For anyone who wants to do the dollar bill scales ( or use monopoly money, etc.), choose identical bills ( check the margins - individual bills not all aligned the same), align all bills the same direction and stack, divide the stack in half, turn one half upside down, and place two pieces of .100" green G-10 in the center ( again, use color of choice). Place a couple pieces of waxed paper in between the G-10 slabs. When laminated, this will make two book matched sets of scales about .300-.350" thick each. If you want the obverse and reverse of the bill to show as the handle sides, then don't flip the bottom half ( but still insert the G-10 and waxed paper in the center of the stack).

Whatever you do ... whatever you laminate ...... it is imperative that the stack be aligned exactly from layer to layer or the final image will be blurry when the handle is shaped. Cloth layers are not so fussy, but images or words need to be precise to a few thousandths of an inch.

The G-10 pieces and waxed paper in the center saves having to saw the block apart and creating a lot of waste. It also pre-laminates the liners.
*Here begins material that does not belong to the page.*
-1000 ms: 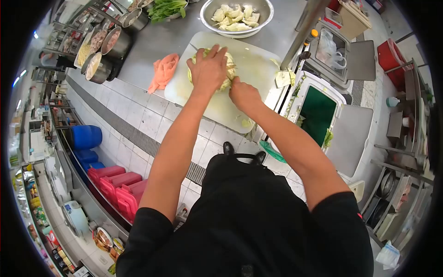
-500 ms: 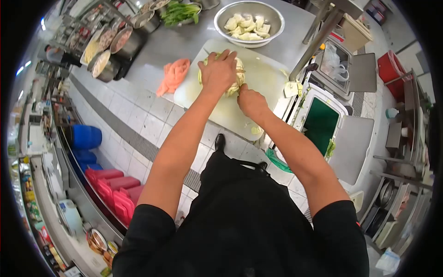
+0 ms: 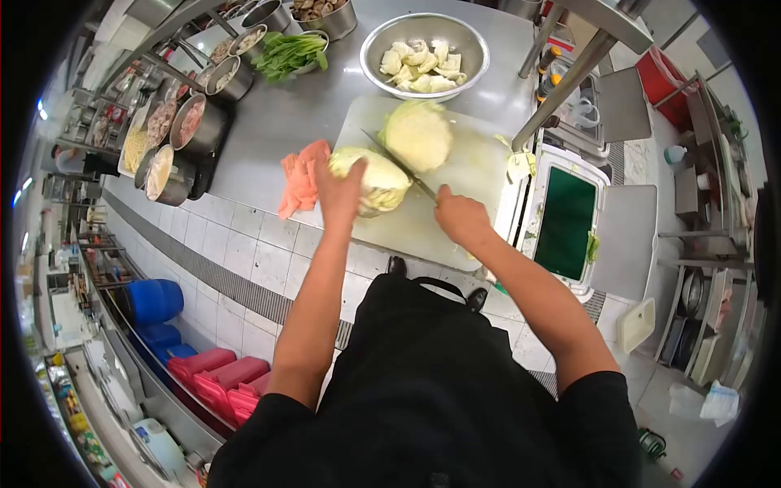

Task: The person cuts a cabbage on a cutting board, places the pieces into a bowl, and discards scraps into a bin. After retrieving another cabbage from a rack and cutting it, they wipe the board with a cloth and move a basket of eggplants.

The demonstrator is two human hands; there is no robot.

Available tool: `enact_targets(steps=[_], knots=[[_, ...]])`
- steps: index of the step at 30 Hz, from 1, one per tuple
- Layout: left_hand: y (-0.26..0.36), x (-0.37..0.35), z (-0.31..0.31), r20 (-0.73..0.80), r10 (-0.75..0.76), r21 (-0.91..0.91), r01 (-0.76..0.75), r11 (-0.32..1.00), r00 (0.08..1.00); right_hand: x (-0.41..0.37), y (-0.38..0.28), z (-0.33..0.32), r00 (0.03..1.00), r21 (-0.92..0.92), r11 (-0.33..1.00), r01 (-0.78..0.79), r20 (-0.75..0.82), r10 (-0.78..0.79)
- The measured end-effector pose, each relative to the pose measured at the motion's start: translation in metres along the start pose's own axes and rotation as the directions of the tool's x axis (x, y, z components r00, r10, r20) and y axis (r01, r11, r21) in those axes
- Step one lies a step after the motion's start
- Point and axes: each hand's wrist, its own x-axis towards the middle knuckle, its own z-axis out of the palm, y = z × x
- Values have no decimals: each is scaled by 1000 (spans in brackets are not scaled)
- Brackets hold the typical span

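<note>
The step in hand looks to be the splitting of a cabbage, and the cut seems complete: two halves rest on the cutting board (image 3: 480, 167) with the knife (image 3: 402, 163) lying slantwise between them. The left hand (image 3: 339, 191), a little blurred, is part-open around the outer end of the left half (image 3: 381, 180), thumb over its top, and seems to have hold of it, though how firmly I cannot tell. The right hand (image 3: 462, 218) is closed around the knife handle. The right half (image 3: 423, 140) sits untouched by either hand, its pale cut face showing. Beyond the board, a metal bowl (image 3: 477, 65) on the tabletop (image 3: 264, 142) holds cabbage pieces (image 3: 425, 69); an orange cloth (image 3: 298, 183) lies just beside the left hand. Any further cut would call for a steady half, flat side down, with the left fingers bent well clear of the edge.
</note>
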Motion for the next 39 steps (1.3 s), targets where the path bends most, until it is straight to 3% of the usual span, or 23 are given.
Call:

Flipping half the stack will give a perfect set of book matched scales regardless of the material. Cutting a solid block of laminate in half and flipping one scale either end to end or side to side almost always shows a somewhat different pattern. In some cases, the pattern is extremely different.
That is why you should mark every Micarta/G-10/MyCarta set of scales with "OUT", "TOP", and "FRONT" ( I use arrows) to prevent installing them "out of phase". Always try and avoid using the top and bottom of a laminate as the opposite faces of the handle sides. Take a look at a block/sheet of canvas Micarta and you will see what I mean. If using a block for a hidden tang, you have no choice, but with scales you should make every effort to get it right.

Linen and canvas Micarta and most other laminates are layers of cloth. In cloth, direction has to do with the warp and woof. If you never knew it, almost all cloth has a top and bottom side....and each side has a top and an index side ( like the two sides of a printed page). Sew a dress or shirt together ( yes, I sew too) and get one piece accidentally flipped or rotated in cutting the pattern ..... and you may well be ripping out stitches and buying more cloth. Aligning the warp and woof is important in sewing and just as important in laminating handle scales.

Other ideas (before going too far, test a print to check if the resin dissolves or smears the print):
Print out 100 or so 1.5X5" copies of Ruth 1:16, ( or "The Village Blacksmith", or any words you want the handle to display). Print it so it will display in the handle center as desired .... print it in BOLD on 24# bond ivory linen paper (or use paper in the color of your choice) ..... and laminate as above. This will allow both sides of a handle to display a message that will not grind away as you shape it. Make a cake knife for a wedding gift from it ( or whatever knife fits the gift reason). Some sort of super-glue finish might be a good idea ( but I don't know yet).

Or, it could be the couples names and wedding date, the date a lad made Eagle,.... you get the idea.

I am sure this is plenty to get some folks minds racing on custom folder scales with a cannabis image in the center, custom skinning knives with a wolf on the handle, etc.
 
Thanksgiving last year. My brother and I went out to the ranch while the bird was cooking. This is homemade "wranglercarta". Made from my old jeans but not by me. I've tried it 3 times and it came out well once. Very messy. Thickness 1/4" to 3/8" on these pieces. Always heard how bulletproof this stuff was. Wanted to find out. All shooting was at ten paces.

YsvKQKv.jpg


1/4" pece stopped a 12 guage with #8 shot.

3/8" stopped a .22 LR.

jhjLV4c.jpg


12 gauge

YlHIw4Q.jpg


This piece sustained 2 .45 colt hits, a .40 and a .45acp . Slowed em down enough that the rounds were easily recoverable.

While not bulletproof, I would not heistate to put on a knife handle and did. Need to get me some more.